**The task:** Up to and including the line with "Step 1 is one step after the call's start", write out the listing from its first line, minus the pictures.

(Stored data)

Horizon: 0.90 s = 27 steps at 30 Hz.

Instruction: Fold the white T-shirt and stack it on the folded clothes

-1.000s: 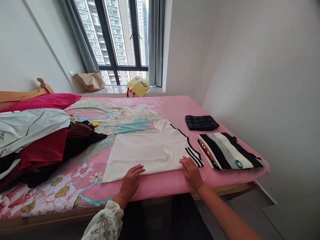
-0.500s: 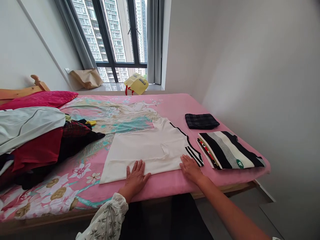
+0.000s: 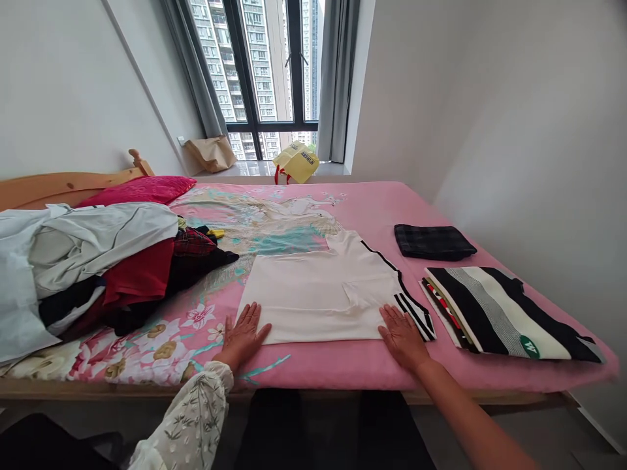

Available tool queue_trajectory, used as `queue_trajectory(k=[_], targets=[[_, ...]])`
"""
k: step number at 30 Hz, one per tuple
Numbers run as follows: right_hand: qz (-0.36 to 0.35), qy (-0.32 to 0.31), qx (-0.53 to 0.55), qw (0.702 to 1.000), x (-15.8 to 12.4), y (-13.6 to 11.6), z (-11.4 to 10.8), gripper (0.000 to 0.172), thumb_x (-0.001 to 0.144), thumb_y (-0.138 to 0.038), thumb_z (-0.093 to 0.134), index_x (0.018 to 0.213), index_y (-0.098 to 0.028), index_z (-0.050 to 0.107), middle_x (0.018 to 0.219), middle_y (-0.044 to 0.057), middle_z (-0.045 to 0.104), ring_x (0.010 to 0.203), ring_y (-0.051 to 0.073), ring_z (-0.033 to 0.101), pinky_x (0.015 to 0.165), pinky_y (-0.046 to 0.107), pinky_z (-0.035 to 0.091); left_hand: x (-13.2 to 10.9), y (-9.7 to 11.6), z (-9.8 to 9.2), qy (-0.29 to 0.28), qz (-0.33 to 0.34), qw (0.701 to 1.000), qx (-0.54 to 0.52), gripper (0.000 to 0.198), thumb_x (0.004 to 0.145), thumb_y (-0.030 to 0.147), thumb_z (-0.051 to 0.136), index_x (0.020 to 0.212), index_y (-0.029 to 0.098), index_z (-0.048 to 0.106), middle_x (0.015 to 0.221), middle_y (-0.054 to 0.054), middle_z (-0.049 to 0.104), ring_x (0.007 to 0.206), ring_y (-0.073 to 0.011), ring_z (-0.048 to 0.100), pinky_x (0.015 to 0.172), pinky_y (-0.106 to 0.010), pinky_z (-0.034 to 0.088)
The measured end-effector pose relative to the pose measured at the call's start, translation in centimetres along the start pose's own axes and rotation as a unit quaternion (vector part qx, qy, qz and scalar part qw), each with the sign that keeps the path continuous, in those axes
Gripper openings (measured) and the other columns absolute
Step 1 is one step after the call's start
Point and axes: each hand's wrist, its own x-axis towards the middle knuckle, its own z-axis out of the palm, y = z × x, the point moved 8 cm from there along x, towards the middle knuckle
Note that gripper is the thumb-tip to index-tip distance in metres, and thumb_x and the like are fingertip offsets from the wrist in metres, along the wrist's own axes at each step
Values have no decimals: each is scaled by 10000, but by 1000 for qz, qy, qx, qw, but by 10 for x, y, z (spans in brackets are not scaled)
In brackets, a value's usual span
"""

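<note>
White shirt [image 3: 323, 297], one, lies flat on the bed [image 3: 353, 365]. Two hands press it, fingers spread, gripping nothing: left hand [image 3: 243, 334] at 7 o'clock, right hand [image 3: 402, 334] at 5. Two folded piles [image 3: 504, 310] lie at 3 o'clock.

A loose white sleeve printed with fine grey-green leaves and sprigs covers the person's left arm, gathered at the cuff just behind the left hand [image 3: 243, 333]. The right arm is bare from the right hand [image 3: 402, 334] back. Dark clothing shows below, between the arms.
</note>
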Motion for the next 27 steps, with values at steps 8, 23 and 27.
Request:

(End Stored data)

**Solution below:**
Horizon: 0.90 s = 27 steps at 30 Hz.

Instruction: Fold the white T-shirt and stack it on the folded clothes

-1.000s: 
-0.500s: 
+0.000s: 

Available tool queue_trajectory, used as `queue_trajectory(k=[_], targets=[[_, ...]])`
"""
k: step number at 30 Hz, one per tuple
Numbers run as follows: right_hand: qz (-0.36 to 0.35), qy (-0.32 to 0.31), qx (-0.53 to 0.55), qw (0.702 to 1.000), x (-15.8 to 12.4), y (-13.6 to 11.6), z (-11.4 to 10.8), gripper (0.000 to 0.172), thumb_x (-0.001 to 0.144), thumb_y (-0.138 to 0.038), thumb_z (-0.093 to 0.134), index_x (0.018 to 0.213), index_y (-0.098 to 0.028), index_z (-0.050 to 0.107), middle_x (0.018 to 0.219), middle_y (-0.044 to 0.057), middle_z (-0.045 to 0.104), ring_x (0.010 to 0.203), ring_y (-0.051 to 0.073), ring_z (-0.033 to 0.101), pinky_x (0.015 to 0.165), pinky_y (-0.046 to 0.107), pinky_z (-0.035 to 0.091); left_hand: x (-13.2 to 10.9), y (-9.7 to 11.6), z (-9.8 to 9.2), qy (-0.29 to 0.28), qz (-0.33 to 0.34), qw (0.701 to 1.000), qx (-0.54 to 0.52), gripper (0.000 to 0.198), thumb_x (0.004 to 0.145), thumb_y (-0.030 to 0.147), thumb_z (-0.051 to 0.136), index_x (0.020 to 0.212), index_y (-0.029 to 0.098), index_z (-0.048 to 0.106), middle_x (0.015 to 0.221), middle_y (-0.054 to 0.054), middle_z (-0.049 to 0.104), ring_x (0.007 to 0.206), ring_y (-0.073 to 0.011), ring_z (-0.048 to 0.100), pinky_x (0.015 to 0.172), pinky_y (-0.106 to 0.010), pinky_z (-0.034 to 0.088)
The measured end-effector pose relative to the pose measured at the call's start, translation in centimetres along the start pose's own axes and rotation as a unit quaternion (vector part qx, qy, qz and scalar part qw), each with the sign that keeps the path continuous, in those axes
Gripper openings (measured) and the other columns absolute
Step 1 is one step after the call's start

This output is complete, and the exercise is done.